- **WHAT NEEDS TO BE DONE**
Copy out each line from the start of the material below until the line with "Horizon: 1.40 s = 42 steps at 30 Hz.", that line included.

- **SOURCE DATA**
================================

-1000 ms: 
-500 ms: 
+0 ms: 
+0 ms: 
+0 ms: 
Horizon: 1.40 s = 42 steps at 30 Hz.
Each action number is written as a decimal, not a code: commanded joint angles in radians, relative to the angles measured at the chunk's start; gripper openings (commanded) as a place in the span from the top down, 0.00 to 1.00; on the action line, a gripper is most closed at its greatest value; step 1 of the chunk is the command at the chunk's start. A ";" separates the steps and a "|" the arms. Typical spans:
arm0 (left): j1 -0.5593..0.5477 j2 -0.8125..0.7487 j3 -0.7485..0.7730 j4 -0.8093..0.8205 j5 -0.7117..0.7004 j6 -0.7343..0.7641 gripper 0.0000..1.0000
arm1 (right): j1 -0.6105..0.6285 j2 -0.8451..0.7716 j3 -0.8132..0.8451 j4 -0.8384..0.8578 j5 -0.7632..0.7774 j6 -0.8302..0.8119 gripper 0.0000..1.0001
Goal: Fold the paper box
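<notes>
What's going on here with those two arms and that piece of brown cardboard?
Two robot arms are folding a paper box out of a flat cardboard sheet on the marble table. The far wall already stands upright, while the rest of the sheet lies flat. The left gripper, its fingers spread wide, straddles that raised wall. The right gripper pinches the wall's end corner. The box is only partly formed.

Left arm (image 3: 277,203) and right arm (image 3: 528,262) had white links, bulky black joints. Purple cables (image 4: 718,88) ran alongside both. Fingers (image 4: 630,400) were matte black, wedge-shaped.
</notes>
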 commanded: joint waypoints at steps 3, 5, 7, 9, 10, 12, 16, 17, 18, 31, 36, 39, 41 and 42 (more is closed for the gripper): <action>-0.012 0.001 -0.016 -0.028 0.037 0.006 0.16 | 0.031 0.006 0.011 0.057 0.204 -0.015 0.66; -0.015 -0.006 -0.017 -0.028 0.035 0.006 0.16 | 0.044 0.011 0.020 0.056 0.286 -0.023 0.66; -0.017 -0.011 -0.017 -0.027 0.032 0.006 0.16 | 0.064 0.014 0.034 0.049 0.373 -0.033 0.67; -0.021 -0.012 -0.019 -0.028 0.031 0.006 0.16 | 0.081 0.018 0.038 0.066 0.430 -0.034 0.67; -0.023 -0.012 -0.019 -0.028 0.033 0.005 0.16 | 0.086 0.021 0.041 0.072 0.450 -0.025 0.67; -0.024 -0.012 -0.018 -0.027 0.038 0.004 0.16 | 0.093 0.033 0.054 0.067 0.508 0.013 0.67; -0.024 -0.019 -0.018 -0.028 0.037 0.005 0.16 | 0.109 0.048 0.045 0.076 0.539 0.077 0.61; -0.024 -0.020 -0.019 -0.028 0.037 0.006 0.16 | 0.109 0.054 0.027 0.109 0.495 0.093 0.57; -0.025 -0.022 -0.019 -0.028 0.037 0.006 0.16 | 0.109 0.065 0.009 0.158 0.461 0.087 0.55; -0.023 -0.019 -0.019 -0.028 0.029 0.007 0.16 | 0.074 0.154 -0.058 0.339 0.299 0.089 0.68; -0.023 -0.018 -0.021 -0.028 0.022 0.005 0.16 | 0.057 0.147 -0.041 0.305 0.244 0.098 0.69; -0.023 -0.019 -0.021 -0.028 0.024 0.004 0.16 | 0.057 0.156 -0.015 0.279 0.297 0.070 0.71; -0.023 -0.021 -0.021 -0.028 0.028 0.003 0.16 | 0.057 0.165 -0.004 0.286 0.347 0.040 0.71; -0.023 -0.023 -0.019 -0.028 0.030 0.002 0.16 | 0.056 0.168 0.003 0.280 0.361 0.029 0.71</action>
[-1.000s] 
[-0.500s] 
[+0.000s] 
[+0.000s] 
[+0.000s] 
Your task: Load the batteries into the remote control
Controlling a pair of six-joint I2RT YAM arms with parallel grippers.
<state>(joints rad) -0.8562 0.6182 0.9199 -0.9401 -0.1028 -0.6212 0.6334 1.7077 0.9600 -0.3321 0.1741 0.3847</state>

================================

- **ANSWER TO THIS EXERCISE**
-1000 ms: 
-500 ms: 
+0 ms: 
+0 ms: 
+0 ms: 
Horizon: 1.40 s = 42 steps at 30 Hz.

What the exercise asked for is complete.